### [Dataset excerpts]
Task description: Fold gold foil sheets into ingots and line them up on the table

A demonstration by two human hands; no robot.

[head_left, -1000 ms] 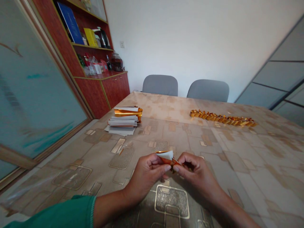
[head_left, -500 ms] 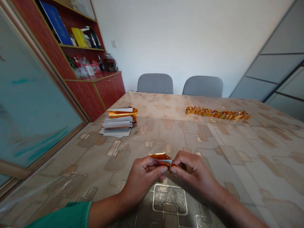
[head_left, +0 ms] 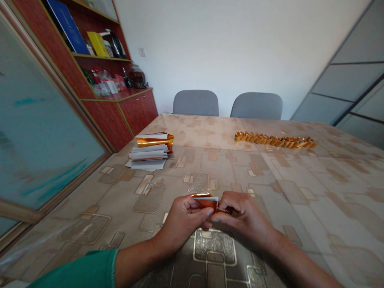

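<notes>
Between my two hands is a partly folded piece of gold foil paper (head_left: 206, 202), shiny on one side and pale on the other. My left hand (head_left: 186, 218) is closed on its left part, with the thumb along the near side. On its right end my right hand (head_left: 240, 210) pinches the paper, and the curled fingers hide that end. Both hands hover just above the patterned tablecloth. Farther off to the left lies a stack of gold and white paper sheets (head_left: 148, 156). A row of folded gold paper pieces (head_left: 274, 140) sits at the far right.
The table (head_left: 180, 248) has a patterned cloth under a glossy cover. Two grey chairs (head_left: 195, 103) stand behind its far edge. A red-brown cabinet (head_left: 138, 108) with shelves is at the left, near a sliding glass door (head_left: 45, 120).
The foil paper's open right side has been pressed flatter and its pale edge now stands more upright. My right thumb has shifted slightly left and down; both hands keep their hold.
</notes>
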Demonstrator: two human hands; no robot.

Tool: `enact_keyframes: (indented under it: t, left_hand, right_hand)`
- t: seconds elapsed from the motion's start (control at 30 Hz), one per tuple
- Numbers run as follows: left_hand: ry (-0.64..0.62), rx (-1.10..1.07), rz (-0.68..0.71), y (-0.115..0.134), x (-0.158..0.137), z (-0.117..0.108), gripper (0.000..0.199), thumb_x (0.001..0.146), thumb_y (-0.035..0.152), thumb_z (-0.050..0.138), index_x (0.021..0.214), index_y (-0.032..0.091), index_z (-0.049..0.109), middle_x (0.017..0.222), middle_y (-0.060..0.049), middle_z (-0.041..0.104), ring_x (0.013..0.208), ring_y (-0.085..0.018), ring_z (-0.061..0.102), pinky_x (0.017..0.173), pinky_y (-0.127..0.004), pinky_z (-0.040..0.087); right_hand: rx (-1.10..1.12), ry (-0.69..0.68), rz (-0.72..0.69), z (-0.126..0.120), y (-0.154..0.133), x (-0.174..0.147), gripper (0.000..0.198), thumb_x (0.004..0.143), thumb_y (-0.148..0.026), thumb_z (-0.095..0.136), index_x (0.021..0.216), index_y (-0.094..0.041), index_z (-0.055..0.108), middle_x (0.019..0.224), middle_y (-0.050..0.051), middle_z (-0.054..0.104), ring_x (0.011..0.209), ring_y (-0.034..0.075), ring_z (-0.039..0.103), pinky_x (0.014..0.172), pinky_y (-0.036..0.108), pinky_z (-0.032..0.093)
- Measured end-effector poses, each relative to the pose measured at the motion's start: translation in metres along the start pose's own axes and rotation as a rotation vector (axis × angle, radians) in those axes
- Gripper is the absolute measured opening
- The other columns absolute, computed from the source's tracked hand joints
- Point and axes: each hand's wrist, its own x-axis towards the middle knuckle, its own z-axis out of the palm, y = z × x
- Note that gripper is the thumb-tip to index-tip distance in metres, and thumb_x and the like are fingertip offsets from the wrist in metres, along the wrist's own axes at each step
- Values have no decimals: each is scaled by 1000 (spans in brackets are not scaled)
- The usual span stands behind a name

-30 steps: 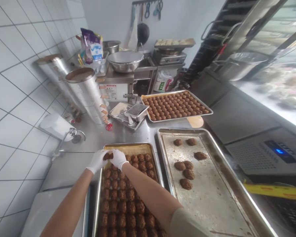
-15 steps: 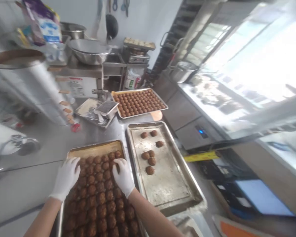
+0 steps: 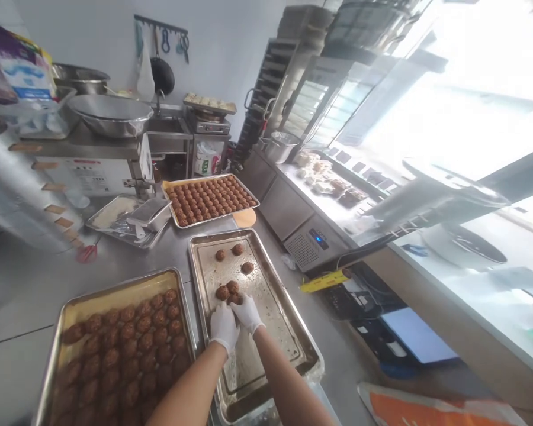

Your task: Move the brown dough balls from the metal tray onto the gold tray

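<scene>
1. Both my hands are gloved in white and sit side by side over the near-middle of the steel tray (image 3: 288,331) on the desk (image 3: 26,296); the left hand (image 3: 224,326) lies at about 8 o'clock of the right hand (image 3: 247,312), the two touching or nearly so.
2. Grip, right: fingers curled down over a brown dough ball (image 3: 236,300) at the near end of a small cluster; it appears closed on that ball, though the glove hides most of it. Grip, left: fingers bent downward against the tray floor beside the same ball; I cannot tell whether it holds anything.
3. Position of the piece: on the tray floor, touching two neighbouring balls (image 3: 227,290) at its 12 o'clock; three more balls (image 3: 233,255) lie apart, further toward 12 o'clock.
4. Handling judgement: the balls look soft and light, with a rough, crumbly surface; likely to deform or shed if squeezed; best taken from the sides with spread fingertips and light pressure, not pinched from the top.
5. The tray floor looks floury or greasy; I judge a ball may stick or slide on it.
6. Surroundings: a full tray of balls (image 3: 119,349) at 9 o'clock of my hands; another full tray (image 3: 209,200) at 12 o'clock.
</scene>
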Motion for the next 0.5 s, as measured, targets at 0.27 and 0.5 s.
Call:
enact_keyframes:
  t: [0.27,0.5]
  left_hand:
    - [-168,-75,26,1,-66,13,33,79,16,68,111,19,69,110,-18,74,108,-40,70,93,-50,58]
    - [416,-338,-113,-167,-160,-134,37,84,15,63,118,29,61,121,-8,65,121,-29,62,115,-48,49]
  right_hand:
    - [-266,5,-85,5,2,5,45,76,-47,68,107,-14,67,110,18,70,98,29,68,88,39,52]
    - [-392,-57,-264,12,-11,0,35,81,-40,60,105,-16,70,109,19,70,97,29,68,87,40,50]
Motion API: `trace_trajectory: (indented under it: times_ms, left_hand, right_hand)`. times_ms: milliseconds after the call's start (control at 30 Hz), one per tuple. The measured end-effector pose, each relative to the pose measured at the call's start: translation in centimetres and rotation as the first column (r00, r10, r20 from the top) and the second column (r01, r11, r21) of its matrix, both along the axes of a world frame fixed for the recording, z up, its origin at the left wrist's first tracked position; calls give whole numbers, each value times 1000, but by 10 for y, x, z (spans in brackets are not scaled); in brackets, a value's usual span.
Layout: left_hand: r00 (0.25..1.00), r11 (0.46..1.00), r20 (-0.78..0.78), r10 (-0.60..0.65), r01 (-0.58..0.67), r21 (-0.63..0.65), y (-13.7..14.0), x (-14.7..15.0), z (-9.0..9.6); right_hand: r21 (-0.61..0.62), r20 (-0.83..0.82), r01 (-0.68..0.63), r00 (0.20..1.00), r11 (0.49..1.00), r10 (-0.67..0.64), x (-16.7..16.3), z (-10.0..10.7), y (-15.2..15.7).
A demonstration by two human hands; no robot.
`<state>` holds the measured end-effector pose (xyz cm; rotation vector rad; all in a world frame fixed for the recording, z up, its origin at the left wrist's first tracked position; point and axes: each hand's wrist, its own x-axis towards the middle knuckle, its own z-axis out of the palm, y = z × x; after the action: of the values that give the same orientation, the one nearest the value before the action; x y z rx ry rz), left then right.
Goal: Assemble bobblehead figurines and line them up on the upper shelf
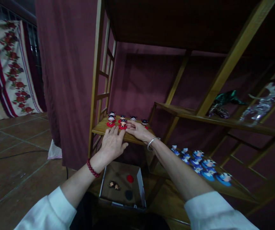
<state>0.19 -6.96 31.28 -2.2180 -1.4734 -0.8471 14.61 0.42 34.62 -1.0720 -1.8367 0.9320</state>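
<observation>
Head view: tiled floor [20,163]; wooden shelving [220,68]; mauve curtain [68,80], left. Open box [141,183], beneath the upper shelf. Left hand [113,142], palm down, fingers slightly spread at the shelf edge. Right hand [138,131], fingers extended beside the front red-based figurine [123,123] on that shelf; whether pinching, cannot tell.

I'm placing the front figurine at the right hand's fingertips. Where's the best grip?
Probably the left and right rims of its red base, coming from the front. The figurine stands upright near the front edge of the shelf, with another figurine behind, and the base spreads wider than the body.
</observation>
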Motion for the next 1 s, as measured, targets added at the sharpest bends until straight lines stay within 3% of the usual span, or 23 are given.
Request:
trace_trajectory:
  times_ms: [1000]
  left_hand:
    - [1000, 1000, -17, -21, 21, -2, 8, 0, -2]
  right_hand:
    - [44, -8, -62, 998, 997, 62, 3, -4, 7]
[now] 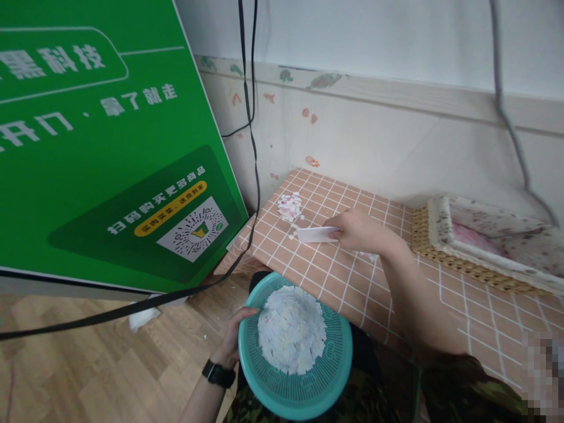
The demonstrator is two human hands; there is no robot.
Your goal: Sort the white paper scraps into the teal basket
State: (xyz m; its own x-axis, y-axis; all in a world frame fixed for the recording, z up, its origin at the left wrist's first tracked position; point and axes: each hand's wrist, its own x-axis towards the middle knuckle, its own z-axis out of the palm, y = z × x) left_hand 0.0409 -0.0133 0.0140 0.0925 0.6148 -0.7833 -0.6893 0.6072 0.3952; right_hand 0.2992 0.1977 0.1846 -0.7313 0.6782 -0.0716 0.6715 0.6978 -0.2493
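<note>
My left hand (238, 332) grips the rim of a round teal plastic colander (304, 399) from its left side, at the table's front edge. A heap of small white paper scraps (291, 330) fills the colander's middle. Over the table, my right hand (352, 229) is closed on a flat white strip (315, 235), perhaps card or folded paper. Its far end touches or nearly touches a few loose scraps on the tabletop. Just beyond lies a small pile of white and pink paper scraps (289, 205). More whitish bits (367, 257) show partly behind my right wrist.
The table wears a brown cloth with white grid lines (335, 270). On its right stands a lined wicker basket (423, 235). A large green panel (110, 176) rises at the left. Black cables (254, 147) hang down in front of the wall and cross above the floor.
</note>
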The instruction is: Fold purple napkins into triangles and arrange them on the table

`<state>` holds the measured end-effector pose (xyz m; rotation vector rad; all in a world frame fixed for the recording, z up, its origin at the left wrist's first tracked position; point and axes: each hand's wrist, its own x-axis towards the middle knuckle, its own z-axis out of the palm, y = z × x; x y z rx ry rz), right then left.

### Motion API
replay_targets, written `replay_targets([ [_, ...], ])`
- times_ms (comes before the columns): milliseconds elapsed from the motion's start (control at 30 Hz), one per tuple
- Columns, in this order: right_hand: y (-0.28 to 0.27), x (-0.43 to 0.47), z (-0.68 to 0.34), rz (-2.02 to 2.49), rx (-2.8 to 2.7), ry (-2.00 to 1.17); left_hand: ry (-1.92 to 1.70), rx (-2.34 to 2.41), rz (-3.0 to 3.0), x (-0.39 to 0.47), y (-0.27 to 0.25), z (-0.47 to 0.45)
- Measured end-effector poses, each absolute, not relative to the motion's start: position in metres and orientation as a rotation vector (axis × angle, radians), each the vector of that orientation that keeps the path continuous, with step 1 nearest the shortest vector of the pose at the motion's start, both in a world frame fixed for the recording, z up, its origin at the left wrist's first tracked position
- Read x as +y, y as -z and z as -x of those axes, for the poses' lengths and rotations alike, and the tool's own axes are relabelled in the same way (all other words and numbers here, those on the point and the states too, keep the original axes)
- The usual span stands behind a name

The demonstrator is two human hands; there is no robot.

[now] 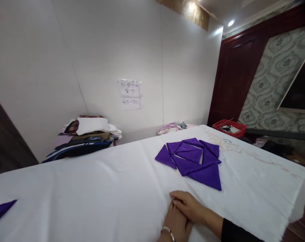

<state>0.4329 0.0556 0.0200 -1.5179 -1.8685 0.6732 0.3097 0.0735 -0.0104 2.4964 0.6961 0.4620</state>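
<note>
My left hand [174, 217], with a silver bangle at the wrist, rests on the white tablecloth near the bottom of the view. Across its fingers lies my right hand [190, 205], which comes in from the right out of a black sleeve. Both hands look relaxed and open, with only each other in touch; part of the left fingers is hidden. Just beyond them, apart from my fingertips, a purple napkin [192, 168] lies flat, folded into overlapping triangular points around a middle opening. At the far left edge, part of another purple cloth [2, 211] shows.
A stack of folded clothes [84, 136] stands behind the table at left. Pinkish cloths [169, 128] lie by the wall. A red basket [230, 129] with black-handled scissors stands beyond the right corner. Handwritten paper signs [130, 94] hang on the white wall.
</note>
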Motion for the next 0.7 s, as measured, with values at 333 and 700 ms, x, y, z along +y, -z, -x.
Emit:
replay_targets([
  [333,-0.021,0.031,-0.350,1.402,-2.228,-0.817,-0.186,0.818,-2.651,0.039,0.013,-0.108],
  [700,0.038,0.046,-0.269,1.241,-2.578,-0.483,-0.570,2.489,-1.893,0.131,-0.039,0.081],
])
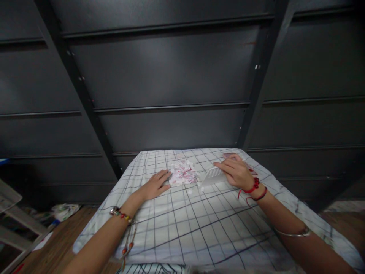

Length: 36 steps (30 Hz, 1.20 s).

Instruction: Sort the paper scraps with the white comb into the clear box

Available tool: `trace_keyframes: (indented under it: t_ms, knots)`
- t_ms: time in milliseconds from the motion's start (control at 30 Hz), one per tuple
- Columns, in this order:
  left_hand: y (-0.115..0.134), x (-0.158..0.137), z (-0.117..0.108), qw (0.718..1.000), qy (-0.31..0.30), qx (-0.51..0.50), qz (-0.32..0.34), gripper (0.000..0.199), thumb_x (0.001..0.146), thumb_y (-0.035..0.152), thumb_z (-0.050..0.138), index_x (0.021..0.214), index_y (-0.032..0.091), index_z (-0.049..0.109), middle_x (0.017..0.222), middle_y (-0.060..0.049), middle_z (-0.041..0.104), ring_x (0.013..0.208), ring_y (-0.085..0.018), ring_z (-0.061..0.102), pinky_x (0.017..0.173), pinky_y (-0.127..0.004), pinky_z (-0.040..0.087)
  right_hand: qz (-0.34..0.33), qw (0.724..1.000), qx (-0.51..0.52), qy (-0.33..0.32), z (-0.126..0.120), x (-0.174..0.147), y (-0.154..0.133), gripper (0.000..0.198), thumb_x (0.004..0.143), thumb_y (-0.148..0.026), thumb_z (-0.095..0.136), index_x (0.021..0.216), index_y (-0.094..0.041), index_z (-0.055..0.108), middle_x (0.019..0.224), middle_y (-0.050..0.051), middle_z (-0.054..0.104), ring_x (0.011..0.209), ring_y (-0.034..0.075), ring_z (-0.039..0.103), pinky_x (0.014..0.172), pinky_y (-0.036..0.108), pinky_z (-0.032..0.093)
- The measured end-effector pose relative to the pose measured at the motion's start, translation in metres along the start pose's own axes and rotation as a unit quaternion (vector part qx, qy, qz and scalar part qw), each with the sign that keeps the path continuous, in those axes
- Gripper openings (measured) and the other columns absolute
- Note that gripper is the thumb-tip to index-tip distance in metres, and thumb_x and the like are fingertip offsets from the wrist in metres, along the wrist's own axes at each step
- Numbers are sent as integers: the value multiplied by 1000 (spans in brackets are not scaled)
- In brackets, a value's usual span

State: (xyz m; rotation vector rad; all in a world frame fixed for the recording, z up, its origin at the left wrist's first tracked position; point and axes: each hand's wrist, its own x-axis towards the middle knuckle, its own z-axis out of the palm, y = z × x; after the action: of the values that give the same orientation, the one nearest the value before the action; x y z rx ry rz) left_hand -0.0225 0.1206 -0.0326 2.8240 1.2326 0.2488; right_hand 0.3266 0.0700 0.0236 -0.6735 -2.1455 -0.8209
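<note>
A small heap of white and pink torn scraps (pixel 184 173), apparently paper, lies on the checked tablecloth (pixel 182 220). My left hand (pixel 156 185) rests flat at the heap's left side, fingers stretched out and fingertips at its edge. Between the fingers of my right hand (pixel 234 171) is a white slotted plastic piece (pixel 213 177), tilted up with its lower edge at the cloth, just right of the heap. Behind that hand a flat reddish item (pixel 251 169) lies partly covered; its kind is unclear.
A dark metal panel wall (pixel 171 72) with ribs and posts rises right behind the table. At the lower left stand a pale frame (pixel 19 224) and a crumpled bag (pixel 65 211) on the wooden floor (pixel 64 243).
</note>
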Motion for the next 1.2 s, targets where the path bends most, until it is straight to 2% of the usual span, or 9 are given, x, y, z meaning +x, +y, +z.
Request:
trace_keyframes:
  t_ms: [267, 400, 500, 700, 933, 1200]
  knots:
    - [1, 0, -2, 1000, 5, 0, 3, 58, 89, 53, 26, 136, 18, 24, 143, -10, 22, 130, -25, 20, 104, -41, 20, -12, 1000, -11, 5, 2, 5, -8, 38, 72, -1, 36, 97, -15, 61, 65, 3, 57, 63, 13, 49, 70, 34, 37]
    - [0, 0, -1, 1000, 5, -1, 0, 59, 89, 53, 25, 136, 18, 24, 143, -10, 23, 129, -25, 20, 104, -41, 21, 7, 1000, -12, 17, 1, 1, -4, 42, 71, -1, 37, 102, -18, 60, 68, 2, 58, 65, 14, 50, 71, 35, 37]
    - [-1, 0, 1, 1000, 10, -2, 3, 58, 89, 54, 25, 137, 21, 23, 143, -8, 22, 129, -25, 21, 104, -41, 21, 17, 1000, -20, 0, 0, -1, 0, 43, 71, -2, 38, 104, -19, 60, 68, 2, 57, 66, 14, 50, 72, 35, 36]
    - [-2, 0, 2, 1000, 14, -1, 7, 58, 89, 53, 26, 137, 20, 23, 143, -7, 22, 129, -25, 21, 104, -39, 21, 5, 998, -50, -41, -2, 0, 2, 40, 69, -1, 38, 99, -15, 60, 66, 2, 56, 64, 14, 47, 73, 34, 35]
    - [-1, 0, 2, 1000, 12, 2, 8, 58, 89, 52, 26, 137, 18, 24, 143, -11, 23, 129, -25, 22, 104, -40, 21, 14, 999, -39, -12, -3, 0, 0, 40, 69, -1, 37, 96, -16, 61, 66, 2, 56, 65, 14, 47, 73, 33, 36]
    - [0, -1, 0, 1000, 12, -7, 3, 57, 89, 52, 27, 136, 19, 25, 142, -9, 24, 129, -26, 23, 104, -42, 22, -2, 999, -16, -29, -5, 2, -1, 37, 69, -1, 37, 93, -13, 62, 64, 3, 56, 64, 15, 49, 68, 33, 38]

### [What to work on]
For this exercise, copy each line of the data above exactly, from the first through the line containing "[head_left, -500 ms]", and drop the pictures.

### [Written solution]
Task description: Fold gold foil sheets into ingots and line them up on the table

A demonstration by two human hands; no robot.

[head_left, -1000 ms] 
[head_left, -500 ms] 

There is no more to the exercise.